3) The fibrous collagen and the bone powder with the three-dimensional structure in the repair material also have the function of promoting hemostasis, have good water absorption, can absorb liquid with the weight not less than 1 time of the self weight, are favorable for the wound to form a blood clot and promote the wound healing.

4) Collagen fibers are formed by self-assembly of collagen, the structure of the collagen fibers is closer to that of collagen in vivo, and the good cell adhesion, biocompatibility and compatibility of the collagen are kept. It mixes with the bone meal when forming collagen fiber through self-assembly, compares and makes collagen fiber earlier and then mix with the bone meal, and among the repair material that this application technical scheme made, fibre and mineral substance dispersion are more even. Meanwhile, the length and thickness of the fiber can be controlled by controlling the self-assembly condition so as to match bone meal with different particle sizes to prepare products.

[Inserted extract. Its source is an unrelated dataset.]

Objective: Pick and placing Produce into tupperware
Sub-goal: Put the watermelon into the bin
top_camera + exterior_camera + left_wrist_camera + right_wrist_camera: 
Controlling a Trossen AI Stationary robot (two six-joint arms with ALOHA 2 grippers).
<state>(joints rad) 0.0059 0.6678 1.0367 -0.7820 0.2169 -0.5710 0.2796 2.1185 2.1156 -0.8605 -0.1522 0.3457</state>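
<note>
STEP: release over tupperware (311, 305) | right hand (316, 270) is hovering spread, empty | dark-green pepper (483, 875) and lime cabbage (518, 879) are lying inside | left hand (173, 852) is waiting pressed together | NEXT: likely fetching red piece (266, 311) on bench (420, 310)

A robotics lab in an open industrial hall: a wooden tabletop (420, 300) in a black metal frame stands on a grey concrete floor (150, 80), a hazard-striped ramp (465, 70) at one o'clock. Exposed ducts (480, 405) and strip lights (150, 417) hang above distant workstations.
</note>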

5) The four-section freeze drying process is adopted, high-temperature treatment is not carried out, the activity of collagen serving as intercellular substance is kept, the fibrous tissue structure of the collagen is not damaged, the porous characteristic of the collagen is kept, and the water absorption and the shaping of the repair material are improved.

Drawings

FIG. 1 shows the plastic properties of the prosthetic material of the present application immersed in normal saline; wherein A is the repair material of example 1, and B is the repair material of comparative example 1.

Detailed Description

The technical solutions of the present application will be described clearly and completely with reference to specific embodiments of the present application, and it should be understood that the described embodiments are only a part of the embodiments of the present application, and not all of the embodiments. All other embodiments, which can be derived by a person skilled in the art from the embodiments given herein without making any creative effort, shall fall within the protection scope of the present application.

In one embodiment of the present application, there is provided a bone tissue defect repair material comprising fibrous collagen and bone powder having a helical structure, wherein the mass ratio of fibrous collagen and bone powder is 1. Preferably, the mass ratio of fibrous collagen to bone powder is 3. The repair material with the agglomeration effect is formed by self-assembling the fibrous collagen and the bone meal, and the repair material has macropores, micropores and a fibrous structure, so that the defect that the repair material is easy to disperse and fall off due to the action of gravity or lack of a supporting surface when the repair material is filled in maxillary alveolar bone and multi-arm bone defects is overcome.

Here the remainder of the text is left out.